Exercise details: Each entry should be restated word for word, with all pictures left out.

Information:
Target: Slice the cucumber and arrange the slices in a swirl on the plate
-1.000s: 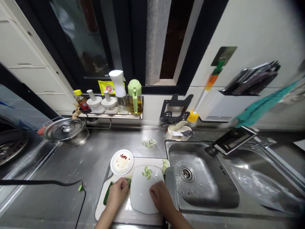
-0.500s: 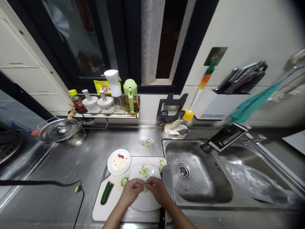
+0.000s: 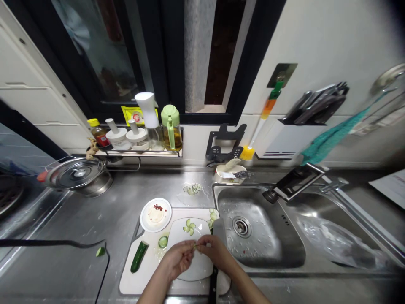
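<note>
My left hand (image 3: 179, 258) and my right hand (image 3: 216, 252) meet above a white square plate (image 3: 193, 273), fingertips pinched together on a small cucumber slice (image 3: 195, 246), mostly covered by the fingers. Beyond them on the plate, several cucumber pieces (image 3: 189, 228) form a pinwheel. The plate rests on a pale cutting board (image 3: 126, 283). A cut length of cucumber (image 3: 139, 256) and a thick slice (image 3: 163, 242) lie on the board at left. Beside my right hand lies a knife, its black handle (image 3: 214, 282) toward me. More slices (image 3: 212, 216) sit at the board's upper right.
A small round plate (image 3: 144, 222) with red bits stands at the board's back left. Slices (image 3: 192, 189) lie on the steel counter behind. The sink (image 3: 262, 223) is at right, a lidded pot (image 3: 95, 185) at far left. A cucumber end (image 3: 100, 251) lies by a black cord.
The cucumber slice, hanging visibly below my fingertips before, is now mostly hidden between them. My left hand has turned its palm more upward. The view has shifted slightly.
</note>
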The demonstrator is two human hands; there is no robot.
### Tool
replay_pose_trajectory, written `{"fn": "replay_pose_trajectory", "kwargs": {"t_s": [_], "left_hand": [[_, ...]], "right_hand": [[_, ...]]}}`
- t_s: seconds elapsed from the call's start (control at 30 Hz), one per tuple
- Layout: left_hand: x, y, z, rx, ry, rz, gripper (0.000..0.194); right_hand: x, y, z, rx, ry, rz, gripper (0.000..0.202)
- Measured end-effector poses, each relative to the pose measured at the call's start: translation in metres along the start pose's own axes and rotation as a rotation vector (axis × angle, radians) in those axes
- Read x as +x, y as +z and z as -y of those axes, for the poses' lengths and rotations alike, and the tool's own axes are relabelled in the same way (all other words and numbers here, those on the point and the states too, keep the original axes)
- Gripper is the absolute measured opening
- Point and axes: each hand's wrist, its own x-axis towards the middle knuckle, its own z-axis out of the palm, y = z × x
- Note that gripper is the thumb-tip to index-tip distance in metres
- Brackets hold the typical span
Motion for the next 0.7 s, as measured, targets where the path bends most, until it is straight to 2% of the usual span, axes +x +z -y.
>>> {"fn": "replay_pose_trajectory", "kwargs": {"t_s": [0.1,0.2,0.4,0.5,0.6,0.7], "left_hand": [[0.004,0.0,0.001,0.064,0.069,-0.052,0.032],[0.01,0.0,0.005,0.212,0.162,-0.096,0.027],[0.021,0.007,0.013,0.68,0.418,-0.187,0.007],[0.022,0.014,0.015,0.947,0.535,-0.28,0.009],[0.022,0.021,0.017,1.109,0.593,-0.322,0.013],[0.021,0.026,0.019,1.197,0.588,-0.331,0.014]], "right_hand": [[0.0,-0.007,-0.006,-0.044,0.025,0.019,0.015],[0.003,-0.014,-0.012,-0.114,0.054,0.036,0.015],[0.013,-0.025,-0.019,-0.374,0.112,0.018,0.011],[0.016,-0.029,-0.016,-0.543,0.119,-0.006,0.01],[0.016,-0.03,-0.009,-0.692,0.103,-0.008,0.01],[0.016,-0.028,-0.002,-0.802,0.091,0.002,0.013]]}}
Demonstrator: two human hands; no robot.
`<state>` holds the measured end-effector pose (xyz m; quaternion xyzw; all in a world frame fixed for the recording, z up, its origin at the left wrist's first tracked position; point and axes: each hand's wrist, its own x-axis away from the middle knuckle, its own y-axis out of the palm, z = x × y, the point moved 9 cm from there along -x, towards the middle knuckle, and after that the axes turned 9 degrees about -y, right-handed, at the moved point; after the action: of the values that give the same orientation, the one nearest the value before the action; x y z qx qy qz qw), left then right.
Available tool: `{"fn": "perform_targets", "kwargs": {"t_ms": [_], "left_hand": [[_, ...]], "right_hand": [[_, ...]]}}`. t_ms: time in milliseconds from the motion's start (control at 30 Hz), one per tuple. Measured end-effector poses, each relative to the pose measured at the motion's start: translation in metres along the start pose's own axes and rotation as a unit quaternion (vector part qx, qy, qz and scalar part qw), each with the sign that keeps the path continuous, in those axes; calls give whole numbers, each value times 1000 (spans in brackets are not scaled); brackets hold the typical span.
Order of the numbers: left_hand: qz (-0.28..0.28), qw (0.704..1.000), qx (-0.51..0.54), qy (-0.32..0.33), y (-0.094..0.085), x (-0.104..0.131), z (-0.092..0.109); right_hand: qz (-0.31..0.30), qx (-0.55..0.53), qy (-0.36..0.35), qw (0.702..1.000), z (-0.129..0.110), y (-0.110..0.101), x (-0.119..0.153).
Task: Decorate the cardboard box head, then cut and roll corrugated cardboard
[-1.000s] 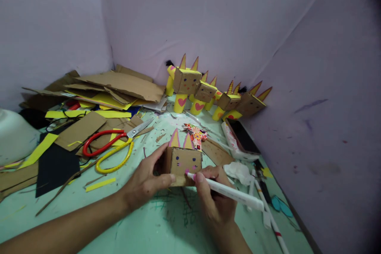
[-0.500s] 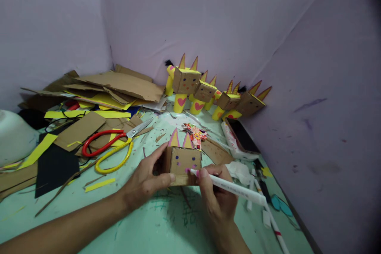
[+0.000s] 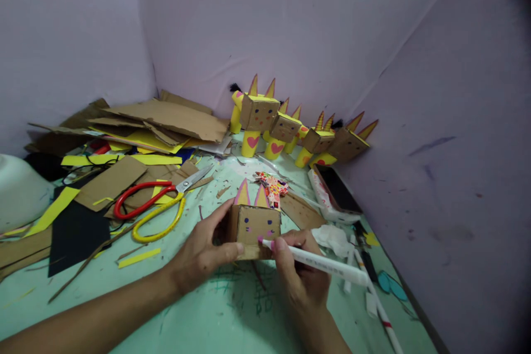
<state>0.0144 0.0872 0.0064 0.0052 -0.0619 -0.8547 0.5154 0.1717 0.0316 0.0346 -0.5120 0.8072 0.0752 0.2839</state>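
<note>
A small cardboard box [image 3: 258, 225] with two pointed yellow ears edged in pink stands on the table in front of me. Its front carries dark eyes and pink marks. My left hand [image 3: 205, 251] grips the box from the left side, with the thumb along its lower front edge. In my right hand [image 3: 305, 265] is a white marker [image 3: 327, 264], held like a pen. The marker's pink tip touches, or nearly touches, the lower middle of the box's face. A flower-patterned scrap [image 3: 274, 190] lies just behind the box.
Red-and-yellow scissors [image 3: 160, 207] lie left among cardboard and paper scraps. Cardboard sheets [image 3: 166, 119] are piled behind them. Several cardboard animal figures [image 3: 259, 113] stand along the back wall. A phone [image 3: 337, 188], crumpled tissue [image 3: 333, 239] and more markers [image 3: 384, 315] lie right.
The marker tip has shifted slightly left and down across the face of the box, my right hand moving with it. My left hand and the box stay in place.
</note>
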Motion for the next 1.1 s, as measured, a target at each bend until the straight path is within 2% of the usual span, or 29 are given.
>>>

Task response:
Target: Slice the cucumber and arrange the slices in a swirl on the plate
-1.000s: 
-0.500s: 
+0.000s: 
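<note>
My left hand (image 3: 179, 258) and my right hand (image 3: 216, 252) meet above a white square plate (image 3: 193, 273), fingertips pinched together on a small cucumber slice (image 3: 195, 246), mostly covered by the fingers. Beyond them on the plate, several cucumber pieces (image 3: 189, 228) form a pinwheel. The plate rests on a pale cutting board (image 3: 126, 283). A cut length of cucumber (image 3: 139, 256) and a thick slice (image 3: 163, 242) lie on the board at left. Beside my right hand lies a knife, its black handle (image 3: 214, 282) toward me. More slices (image 3: 212, 216) sit at the board's upper right.
A small round plate (image 3: 144, 222) with red bits stands at the board's back left. Slices (image 3: 192, 189) lie on the steel counter behind. The sink (image 3: 262, 223) is at right, a lidded pot (image 3: 95, 185) at far left. A cucumber end (image 3: 100, 251) lies by a black cord.
The cucumber slice, hanging visibly below my fingertips before, is now mostly hidden between them. My left hand has turned its palm more upward. The view has shifted slightly.
</note>
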The demonstrator is two human hands; there is no robot.
### Tool
replay_pose_trajectory, written `{"fn": "replay_pose_trajectory", "kwargs": {"t_s": [_], "left_hand": [[_, ...]], "right_hand": [[_, ...]]}}`
- t_s: seconds elapsed from the call's start (control at 30 Hz), one per tuple
- Layout: left_hand: x, y, z, rx, ry, rz, gripper (0.000..0.194); right_hand: x, y, z, rx, ry, rz, gripper (0.000..0.202)
- Measured end-effector poses, each relative to the pose measured at the call's start: translation in metres along the start pose's own axes and rotation as a rotation vector (axis × angle, radians) in those axes
- Read x as +x, y as +z and z as -y of those axes, for the poses' lengths and rotations alike, and the tool's own axes are relabelled in the same way (all other words and numbers here, those on the point and the states too, keep the original axes)
- Gripper is the absolute measured opening
- Point and axes: each hand's wrist, its own x-axis towards the middle knuckle, its own z-axis out of the palm, y = z × x
- Note that gripper is the thumb-tip to index-tip distance in metres
- Brackets hold the typical span
Motion for the next 0.7 s, as measured, targets where the path bends most, until it is straight to 2% of the usual span, axes +x +z -y.
>>> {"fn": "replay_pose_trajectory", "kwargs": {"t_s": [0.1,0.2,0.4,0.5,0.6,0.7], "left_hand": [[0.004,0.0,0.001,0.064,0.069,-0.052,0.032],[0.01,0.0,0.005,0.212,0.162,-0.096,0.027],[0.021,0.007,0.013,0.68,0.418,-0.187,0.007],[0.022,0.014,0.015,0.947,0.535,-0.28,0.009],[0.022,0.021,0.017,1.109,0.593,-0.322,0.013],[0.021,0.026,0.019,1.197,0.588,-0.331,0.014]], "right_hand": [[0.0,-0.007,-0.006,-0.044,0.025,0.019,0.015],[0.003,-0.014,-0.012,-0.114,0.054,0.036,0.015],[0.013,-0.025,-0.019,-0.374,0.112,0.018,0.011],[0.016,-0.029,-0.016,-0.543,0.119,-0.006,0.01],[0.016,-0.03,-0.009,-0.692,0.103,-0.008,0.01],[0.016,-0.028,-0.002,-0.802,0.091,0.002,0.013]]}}
Demonstrator: two human hands; no robot.
`<state>` holds the measured end-effector pose (xyz m; quaternion xyzw; all in a world frame fixed for the recording, z up, its origin at the left wrist's first tracked position; point and axes: each hand's wrist, its own x-axis away from the middle knuckle, its own y-axis out of the palm, z = x × y, the point moved 9 cm from there along -x, towards the middle knuckle, and after that the axes turned 9 degrees about -y, right-handed, at the moved point; after the action: of the values that give the same orientation, the one nearest the value before the action; x y z qx qy qz qw), left then right.
Available tool: `{"fn": "perform_targets", "kwargs": {"t_ms": [_], "left_hand": [[_, ...]], "right_hand": [[_, ...]]}}`. t_ms: time in milliseconds from the motion's start (control at 30 Hz), one per tuple. Measured end-effector poses, each relative to the pose measured at the motion's start: translation in metres along the start pose's own axes and rotation as a unit quaternion (vector part qx, qy, qz and scalar part qw), each with the sign that keeps the path continuous, in those axes; calls give whole numbers, each value times 1000 (spans in brackets are not scaled); brackets hold the typical span.
Order of the numbers: left_hand: qz (-0.28..0.28), qw (0.704..1.000), qx (-0.51..0.54), qy (-0.32..0.33), y (-0.094..0.085), x (-0.104..0.131), z (-0.092..0.109); right_hand: qz (-0.31..0.30), qx (-0.55..0.53), qy (-0.36..0.35), qw (0.702..1.000), z (-0.129..0.110), y (-0.110..0.101), x (-0.119..0.153).
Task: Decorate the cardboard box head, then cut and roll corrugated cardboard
[-1.000s] 
[-0.500s] 
[+0.000s] 
<state>0.0144 0.0872 0.0064 0.0052 -0.0619 -0.8547 0.5154 0.1717 0.0316 0.0346 -0.5120 0.8072 0.0752 0.2839</state>
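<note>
A small cardboard box [image 3: 258, 225] with two pointed yellow ears edged in pink stands on the table in front of me. Its front carries dark eyes and pink marks. My left hand [image 3: 205, 251] grips the box from the left side, with the thumb along its lower front edge. In my right hand [image 3: 305, 265] is a white marker [image 3: 327, 264], held like a pen. The marker's pink tip touches, or nearly touches, the lower middle of the box's face. A flower-patterned scrap [image 3: 274, 190] lies just behind the box.
Red-and-yellow scissors [image 3: 160, 207] lie left among cardboard and paper scraps. Cardboard sheets [image 3: 166, 119] are piled behind them. Several cardboard animal figures [image 3: 259, 113] stand along the back wall. A phone [image 3: 337, 188], crumpled tissue [image 3: 333, 239] and more markers [image 3: 384, 315] lie right.
The marker tip has shifted slightly left and down across the face of the box, my right hand moving with it. My left hand and the box stay in place.
</note>
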Motion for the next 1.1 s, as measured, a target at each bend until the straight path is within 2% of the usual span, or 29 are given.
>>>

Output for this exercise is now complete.